» **Task objective**
Return the full listing character for character, without its pictures.

» **Data section**
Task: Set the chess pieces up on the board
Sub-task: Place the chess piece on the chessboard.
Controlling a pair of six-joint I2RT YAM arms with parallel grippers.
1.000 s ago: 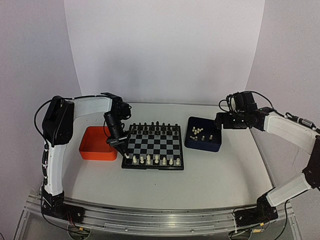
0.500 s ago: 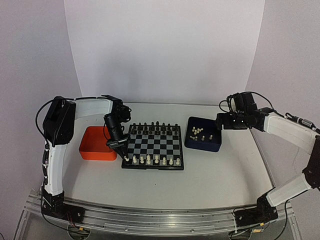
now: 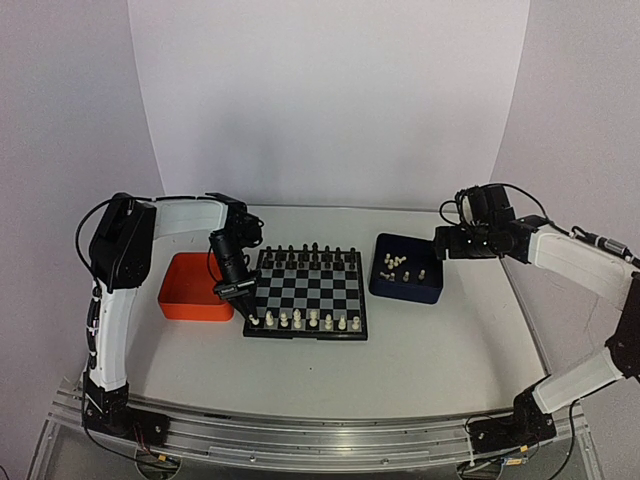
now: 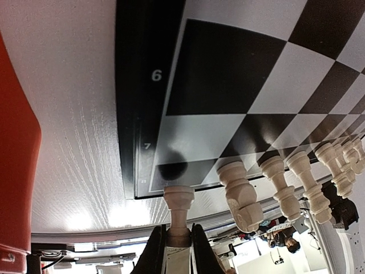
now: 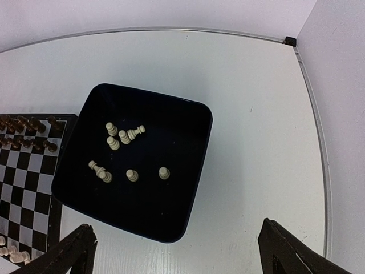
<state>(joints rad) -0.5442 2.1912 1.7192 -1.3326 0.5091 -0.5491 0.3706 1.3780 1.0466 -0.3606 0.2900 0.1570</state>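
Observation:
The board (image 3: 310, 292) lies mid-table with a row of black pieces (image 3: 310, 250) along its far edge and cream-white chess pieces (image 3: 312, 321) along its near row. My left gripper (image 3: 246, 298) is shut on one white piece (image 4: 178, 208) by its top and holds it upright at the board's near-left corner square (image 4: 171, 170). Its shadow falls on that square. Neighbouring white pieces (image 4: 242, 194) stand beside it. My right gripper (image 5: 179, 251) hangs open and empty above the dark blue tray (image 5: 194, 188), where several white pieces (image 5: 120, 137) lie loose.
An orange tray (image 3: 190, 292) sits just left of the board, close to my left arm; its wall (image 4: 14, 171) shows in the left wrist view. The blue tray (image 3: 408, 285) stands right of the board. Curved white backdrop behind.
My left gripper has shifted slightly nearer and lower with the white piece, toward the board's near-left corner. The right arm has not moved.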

» **Result of this task**
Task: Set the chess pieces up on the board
Sub-task: Place the chess piece on the chessboard.
Controlling a pair of six-joint I2RT YAM arms with parallel grippers.
1.000 s ago: 
0.500 s ago: 
now: 
now: 
now: 
<state>(joints rad) -0.5442 2.1912 1.7192 -1.3326 0.5091 -0.5491 0.3706 1.3780 1.0466 -0.3606 0.2900 0.1570</state>
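Observation:
The board (image 3: 310, 292) lies mid-table with a row of black pieces (image 3: 310, 250) along its far edge and cream-white chess pieces (image 3: 312, 321) along its near row. My left gripper (image 3: 246, 298) is shut on one white piece (image 4: 178, 208) by its top and holds it upright at the board's near-left corner square (image 4: 171, 170). Its shadow falls on that square. Neighbouring white pieces (image 4: 242, 194) stand beside it. My right gripper (image 5: 179, 251) hangs open and empty above the dark blue tray (image 5: 194, 188), where several white pieces (image 5: 120, 137) lie loose.
An orange tray (image 3: 190, 292) sits just left of the board, close to my left arm; its wall (image 4: 14, 171) shows in the left wrist view. The blue tray (image 3: 408, 285) stands right of the board. Curved white backdrop behind.
My left gripper has shifted slightly nearer and lower with the white piece, toward the board's near-left corner. The right arm has not moved.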

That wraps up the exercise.